[Records contained in a dataset]
******************************

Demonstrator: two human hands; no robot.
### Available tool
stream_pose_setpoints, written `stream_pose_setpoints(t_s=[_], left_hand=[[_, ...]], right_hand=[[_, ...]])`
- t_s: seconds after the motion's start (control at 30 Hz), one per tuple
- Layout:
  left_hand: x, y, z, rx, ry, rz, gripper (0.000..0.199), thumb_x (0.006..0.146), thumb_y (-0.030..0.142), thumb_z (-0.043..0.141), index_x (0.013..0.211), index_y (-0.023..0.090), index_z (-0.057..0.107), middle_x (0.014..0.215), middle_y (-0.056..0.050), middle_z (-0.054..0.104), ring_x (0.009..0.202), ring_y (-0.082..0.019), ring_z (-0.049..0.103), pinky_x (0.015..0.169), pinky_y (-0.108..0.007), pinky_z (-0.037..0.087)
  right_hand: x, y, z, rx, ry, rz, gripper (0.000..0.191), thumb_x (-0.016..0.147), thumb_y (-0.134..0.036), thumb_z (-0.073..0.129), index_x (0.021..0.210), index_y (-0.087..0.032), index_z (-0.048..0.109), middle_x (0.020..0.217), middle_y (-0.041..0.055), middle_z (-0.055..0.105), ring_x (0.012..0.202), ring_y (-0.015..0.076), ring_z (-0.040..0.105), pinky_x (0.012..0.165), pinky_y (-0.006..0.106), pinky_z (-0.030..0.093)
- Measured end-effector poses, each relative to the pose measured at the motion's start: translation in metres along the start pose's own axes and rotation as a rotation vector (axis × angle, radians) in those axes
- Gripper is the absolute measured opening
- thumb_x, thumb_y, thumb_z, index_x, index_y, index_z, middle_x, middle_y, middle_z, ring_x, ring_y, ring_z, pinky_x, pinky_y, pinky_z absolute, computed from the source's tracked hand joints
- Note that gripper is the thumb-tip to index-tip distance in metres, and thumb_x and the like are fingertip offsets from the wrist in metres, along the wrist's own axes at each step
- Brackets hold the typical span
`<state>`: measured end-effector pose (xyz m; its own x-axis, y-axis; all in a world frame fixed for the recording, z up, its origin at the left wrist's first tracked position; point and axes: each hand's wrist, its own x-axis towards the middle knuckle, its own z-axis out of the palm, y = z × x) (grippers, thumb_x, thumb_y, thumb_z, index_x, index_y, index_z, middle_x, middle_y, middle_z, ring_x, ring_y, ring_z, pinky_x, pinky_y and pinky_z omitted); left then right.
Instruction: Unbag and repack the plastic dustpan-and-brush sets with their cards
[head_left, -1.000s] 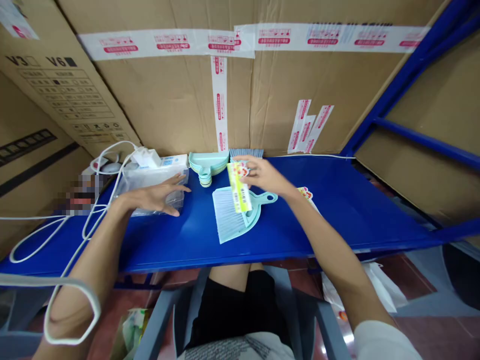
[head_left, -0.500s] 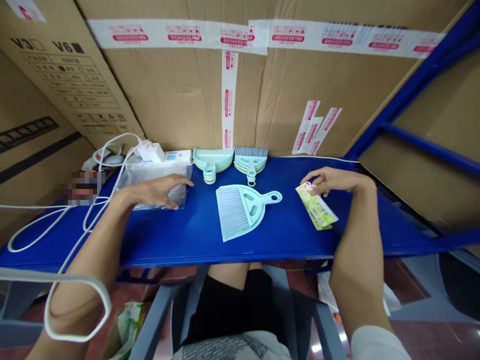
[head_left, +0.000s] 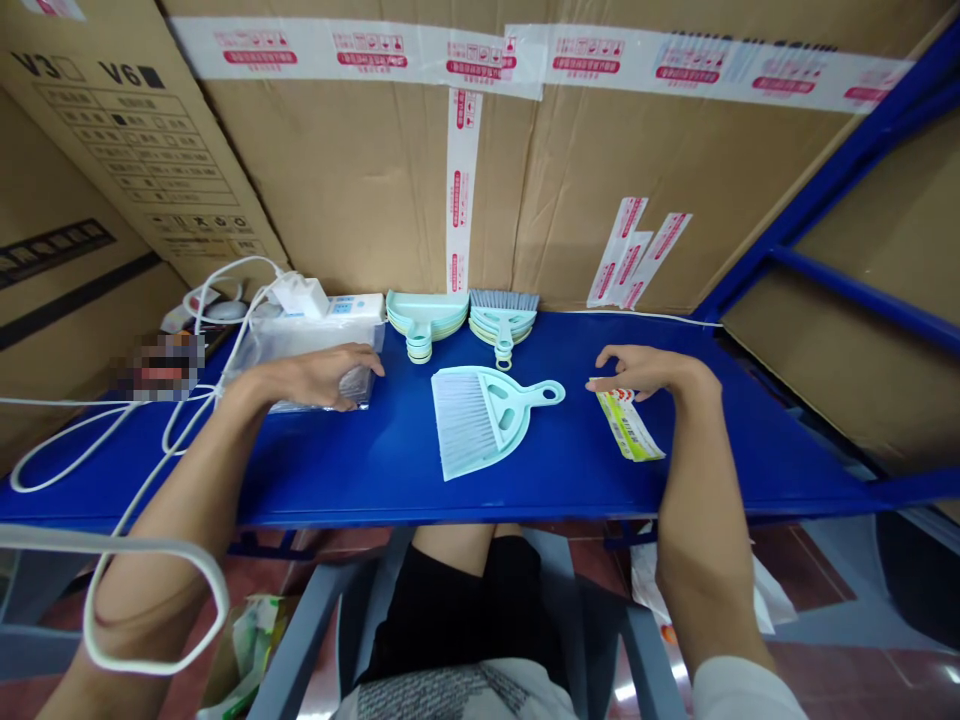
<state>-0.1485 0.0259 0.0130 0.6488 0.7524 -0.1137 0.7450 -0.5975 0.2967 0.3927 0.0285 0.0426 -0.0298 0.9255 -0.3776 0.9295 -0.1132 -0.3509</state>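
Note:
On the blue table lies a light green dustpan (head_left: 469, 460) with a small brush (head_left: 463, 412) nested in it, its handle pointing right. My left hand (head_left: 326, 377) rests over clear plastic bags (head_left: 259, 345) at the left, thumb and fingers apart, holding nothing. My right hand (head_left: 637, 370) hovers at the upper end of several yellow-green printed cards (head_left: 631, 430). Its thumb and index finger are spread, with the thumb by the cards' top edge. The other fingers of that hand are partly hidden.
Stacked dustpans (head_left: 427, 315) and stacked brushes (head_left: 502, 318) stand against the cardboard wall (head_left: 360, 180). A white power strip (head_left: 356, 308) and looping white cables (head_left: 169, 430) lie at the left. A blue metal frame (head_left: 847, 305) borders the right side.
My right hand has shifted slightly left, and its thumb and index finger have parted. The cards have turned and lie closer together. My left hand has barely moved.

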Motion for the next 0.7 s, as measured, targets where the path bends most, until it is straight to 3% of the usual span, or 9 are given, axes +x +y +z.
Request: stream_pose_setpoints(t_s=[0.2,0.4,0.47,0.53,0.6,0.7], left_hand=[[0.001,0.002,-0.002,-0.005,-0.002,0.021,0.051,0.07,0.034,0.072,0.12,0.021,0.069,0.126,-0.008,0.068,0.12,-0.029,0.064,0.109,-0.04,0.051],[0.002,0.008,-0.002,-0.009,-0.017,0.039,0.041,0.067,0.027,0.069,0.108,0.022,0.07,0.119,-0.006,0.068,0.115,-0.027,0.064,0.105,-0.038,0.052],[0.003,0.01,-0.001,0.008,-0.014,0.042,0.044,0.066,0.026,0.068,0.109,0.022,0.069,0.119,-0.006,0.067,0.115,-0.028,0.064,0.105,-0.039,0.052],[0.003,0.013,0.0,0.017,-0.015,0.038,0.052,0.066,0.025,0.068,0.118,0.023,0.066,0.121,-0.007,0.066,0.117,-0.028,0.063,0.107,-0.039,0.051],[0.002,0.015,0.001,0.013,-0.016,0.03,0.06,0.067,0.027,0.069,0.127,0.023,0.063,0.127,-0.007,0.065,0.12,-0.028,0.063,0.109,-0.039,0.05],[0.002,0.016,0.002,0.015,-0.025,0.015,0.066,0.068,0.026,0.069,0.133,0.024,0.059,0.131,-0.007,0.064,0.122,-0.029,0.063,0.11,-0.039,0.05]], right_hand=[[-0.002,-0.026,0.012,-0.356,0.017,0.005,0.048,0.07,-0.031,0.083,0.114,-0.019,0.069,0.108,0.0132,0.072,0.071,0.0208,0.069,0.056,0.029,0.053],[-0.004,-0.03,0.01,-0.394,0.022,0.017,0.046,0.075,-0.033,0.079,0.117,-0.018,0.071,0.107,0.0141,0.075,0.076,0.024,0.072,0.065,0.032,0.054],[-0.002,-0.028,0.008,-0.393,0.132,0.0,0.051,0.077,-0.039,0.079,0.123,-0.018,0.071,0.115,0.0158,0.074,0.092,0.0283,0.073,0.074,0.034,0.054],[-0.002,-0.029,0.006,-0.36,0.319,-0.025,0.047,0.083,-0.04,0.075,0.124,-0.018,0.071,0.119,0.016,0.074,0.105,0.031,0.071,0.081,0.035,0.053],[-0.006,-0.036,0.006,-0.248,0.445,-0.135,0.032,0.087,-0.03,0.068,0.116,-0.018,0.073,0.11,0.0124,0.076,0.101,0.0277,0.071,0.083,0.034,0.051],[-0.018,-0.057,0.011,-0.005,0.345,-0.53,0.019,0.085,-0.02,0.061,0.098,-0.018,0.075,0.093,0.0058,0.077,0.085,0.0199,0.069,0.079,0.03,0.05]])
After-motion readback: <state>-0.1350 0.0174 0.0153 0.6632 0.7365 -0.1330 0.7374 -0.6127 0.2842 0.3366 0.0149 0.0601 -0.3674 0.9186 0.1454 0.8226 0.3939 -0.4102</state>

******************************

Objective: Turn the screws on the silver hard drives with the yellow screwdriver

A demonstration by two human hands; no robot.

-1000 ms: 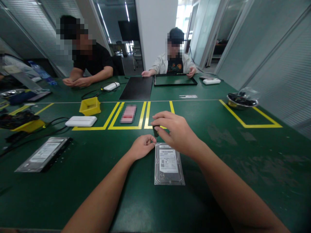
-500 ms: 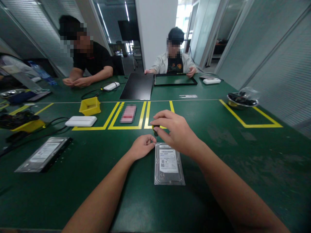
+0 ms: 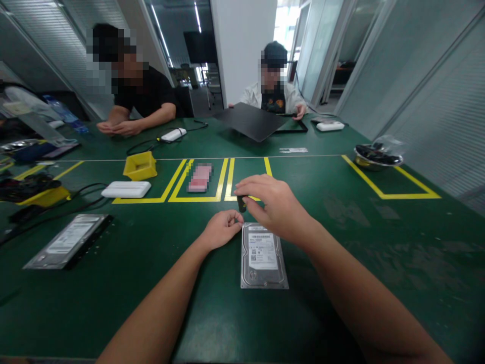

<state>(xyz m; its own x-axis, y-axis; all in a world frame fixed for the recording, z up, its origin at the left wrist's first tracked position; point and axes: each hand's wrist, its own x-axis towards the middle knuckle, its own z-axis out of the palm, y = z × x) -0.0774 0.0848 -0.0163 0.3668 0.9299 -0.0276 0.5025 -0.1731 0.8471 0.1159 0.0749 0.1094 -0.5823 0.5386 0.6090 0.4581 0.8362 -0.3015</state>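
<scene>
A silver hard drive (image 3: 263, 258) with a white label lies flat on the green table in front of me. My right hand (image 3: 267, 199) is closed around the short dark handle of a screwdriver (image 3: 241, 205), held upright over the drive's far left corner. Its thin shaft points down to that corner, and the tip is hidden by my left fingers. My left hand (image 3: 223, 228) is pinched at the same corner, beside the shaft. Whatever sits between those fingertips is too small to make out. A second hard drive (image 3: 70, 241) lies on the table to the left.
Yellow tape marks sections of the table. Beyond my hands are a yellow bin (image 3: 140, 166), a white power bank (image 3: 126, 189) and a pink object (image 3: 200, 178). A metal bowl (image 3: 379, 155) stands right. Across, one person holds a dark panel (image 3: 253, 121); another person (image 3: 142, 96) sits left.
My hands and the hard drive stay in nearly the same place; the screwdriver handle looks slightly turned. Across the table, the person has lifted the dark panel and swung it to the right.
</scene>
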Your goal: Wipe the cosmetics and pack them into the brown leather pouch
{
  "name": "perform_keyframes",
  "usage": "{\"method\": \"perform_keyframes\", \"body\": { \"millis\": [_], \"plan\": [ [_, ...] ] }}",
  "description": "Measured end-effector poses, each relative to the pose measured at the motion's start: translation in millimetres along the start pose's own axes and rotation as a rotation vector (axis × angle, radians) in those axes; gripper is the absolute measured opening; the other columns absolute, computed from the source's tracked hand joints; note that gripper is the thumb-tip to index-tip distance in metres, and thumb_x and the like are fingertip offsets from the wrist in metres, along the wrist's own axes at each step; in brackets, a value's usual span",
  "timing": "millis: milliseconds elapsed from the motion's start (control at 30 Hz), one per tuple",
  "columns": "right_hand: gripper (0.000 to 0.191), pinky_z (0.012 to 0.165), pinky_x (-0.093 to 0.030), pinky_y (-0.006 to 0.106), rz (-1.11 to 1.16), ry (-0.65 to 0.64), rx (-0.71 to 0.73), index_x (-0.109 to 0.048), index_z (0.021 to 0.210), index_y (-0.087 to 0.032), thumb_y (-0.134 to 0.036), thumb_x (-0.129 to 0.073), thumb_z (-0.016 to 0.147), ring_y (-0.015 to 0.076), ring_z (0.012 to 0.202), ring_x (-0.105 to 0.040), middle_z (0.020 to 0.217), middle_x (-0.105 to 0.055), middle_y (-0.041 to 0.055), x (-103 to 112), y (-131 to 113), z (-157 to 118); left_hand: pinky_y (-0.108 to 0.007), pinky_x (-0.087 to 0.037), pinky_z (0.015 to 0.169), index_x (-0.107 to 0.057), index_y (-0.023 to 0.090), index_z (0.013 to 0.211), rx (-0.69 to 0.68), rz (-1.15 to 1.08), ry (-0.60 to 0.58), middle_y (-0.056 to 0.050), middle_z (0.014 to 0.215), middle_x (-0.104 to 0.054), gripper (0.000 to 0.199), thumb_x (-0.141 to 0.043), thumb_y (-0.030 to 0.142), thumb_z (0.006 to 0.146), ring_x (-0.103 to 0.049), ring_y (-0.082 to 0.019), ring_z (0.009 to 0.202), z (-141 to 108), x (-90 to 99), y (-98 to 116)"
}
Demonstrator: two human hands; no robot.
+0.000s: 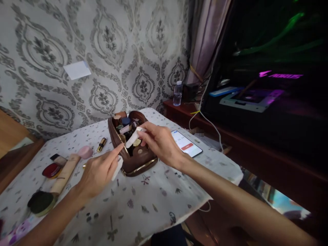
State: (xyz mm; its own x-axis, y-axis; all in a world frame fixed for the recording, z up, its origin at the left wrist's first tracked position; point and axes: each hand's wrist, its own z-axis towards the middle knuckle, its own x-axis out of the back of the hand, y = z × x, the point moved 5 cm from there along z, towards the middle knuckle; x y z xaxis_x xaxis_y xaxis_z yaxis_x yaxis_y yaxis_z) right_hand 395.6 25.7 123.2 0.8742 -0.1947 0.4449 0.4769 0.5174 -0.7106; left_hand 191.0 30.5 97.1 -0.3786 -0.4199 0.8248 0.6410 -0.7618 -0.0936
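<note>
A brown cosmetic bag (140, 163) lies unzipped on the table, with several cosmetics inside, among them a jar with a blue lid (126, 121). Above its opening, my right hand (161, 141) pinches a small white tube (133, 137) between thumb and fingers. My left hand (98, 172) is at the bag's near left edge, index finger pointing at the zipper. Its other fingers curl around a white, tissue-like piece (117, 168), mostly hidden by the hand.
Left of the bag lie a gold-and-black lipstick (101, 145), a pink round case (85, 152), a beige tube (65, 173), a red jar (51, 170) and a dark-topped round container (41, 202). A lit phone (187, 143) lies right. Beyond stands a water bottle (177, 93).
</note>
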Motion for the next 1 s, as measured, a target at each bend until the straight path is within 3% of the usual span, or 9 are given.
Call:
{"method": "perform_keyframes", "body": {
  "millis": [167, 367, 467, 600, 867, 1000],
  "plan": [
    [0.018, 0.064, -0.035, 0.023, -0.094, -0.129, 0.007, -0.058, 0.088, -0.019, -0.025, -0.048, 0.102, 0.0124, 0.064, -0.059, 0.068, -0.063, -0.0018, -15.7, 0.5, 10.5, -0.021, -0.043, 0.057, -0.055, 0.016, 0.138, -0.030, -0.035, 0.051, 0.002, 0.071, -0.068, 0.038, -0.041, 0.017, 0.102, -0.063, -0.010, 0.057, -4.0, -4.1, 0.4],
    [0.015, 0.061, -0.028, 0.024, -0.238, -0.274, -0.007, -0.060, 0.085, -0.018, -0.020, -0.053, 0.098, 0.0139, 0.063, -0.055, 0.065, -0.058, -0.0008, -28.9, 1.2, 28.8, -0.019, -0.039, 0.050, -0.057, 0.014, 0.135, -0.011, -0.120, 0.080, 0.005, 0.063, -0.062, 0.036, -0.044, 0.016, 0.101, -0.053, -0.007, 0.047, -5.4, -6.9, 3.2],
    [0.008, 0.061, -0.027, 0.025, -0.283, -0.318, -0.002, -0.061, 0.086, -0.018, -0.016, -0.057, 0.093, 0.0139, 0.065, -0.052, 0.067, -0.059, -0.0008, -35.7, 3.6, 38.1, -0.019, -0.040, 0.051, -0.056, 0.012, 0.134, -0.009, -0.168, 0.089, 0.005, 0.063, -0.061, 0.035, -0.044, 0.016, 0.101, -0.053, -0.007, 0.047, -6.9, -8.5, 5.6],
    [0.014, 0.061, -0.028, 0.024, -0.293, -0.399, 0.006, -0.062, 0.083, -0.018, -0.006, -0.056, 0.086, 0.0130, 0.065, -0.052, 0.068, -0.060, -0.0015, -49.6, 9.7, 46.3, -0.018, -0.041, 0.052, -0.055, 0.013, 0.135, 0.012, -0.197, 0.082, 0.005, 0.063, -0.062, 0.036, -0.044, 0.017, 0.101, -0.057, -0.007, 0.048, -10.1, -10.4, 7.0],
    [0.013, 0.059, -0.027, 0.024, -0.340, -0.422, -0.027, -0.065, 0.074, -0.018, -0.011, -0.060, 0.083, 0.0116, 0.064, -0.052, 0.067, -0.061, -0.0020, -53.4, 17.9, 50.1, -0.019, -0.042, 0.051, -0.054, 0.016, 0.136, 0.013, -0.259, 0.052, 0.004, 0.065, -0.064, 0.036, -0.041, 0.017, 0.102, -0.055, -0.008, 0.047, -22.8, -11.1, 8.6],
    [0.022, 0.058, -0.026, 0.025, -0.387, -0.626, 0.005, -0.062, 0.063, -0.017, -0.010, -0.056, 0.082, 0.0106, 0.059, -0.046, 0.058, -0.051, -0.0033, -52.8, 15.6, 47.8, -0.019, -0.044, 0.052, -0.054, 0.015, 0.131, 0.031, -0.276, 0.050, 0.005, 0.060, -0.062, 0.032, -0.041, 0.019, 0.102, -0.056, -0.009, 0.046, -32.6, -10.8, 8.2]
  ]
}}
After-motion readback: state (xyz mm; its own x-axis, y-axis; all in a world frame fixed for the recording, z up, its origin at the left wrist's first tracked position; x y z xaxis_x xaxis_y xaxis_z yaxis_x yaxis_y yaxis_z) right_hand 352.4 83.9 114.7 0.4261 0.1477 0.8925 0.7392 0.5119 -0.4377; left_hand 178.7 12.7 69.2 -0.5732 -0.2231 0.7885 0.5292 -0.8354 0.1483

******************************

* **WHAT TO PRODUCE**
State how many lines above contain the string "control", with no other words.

* **SOLUTION FOR THIS EXERCISE**
2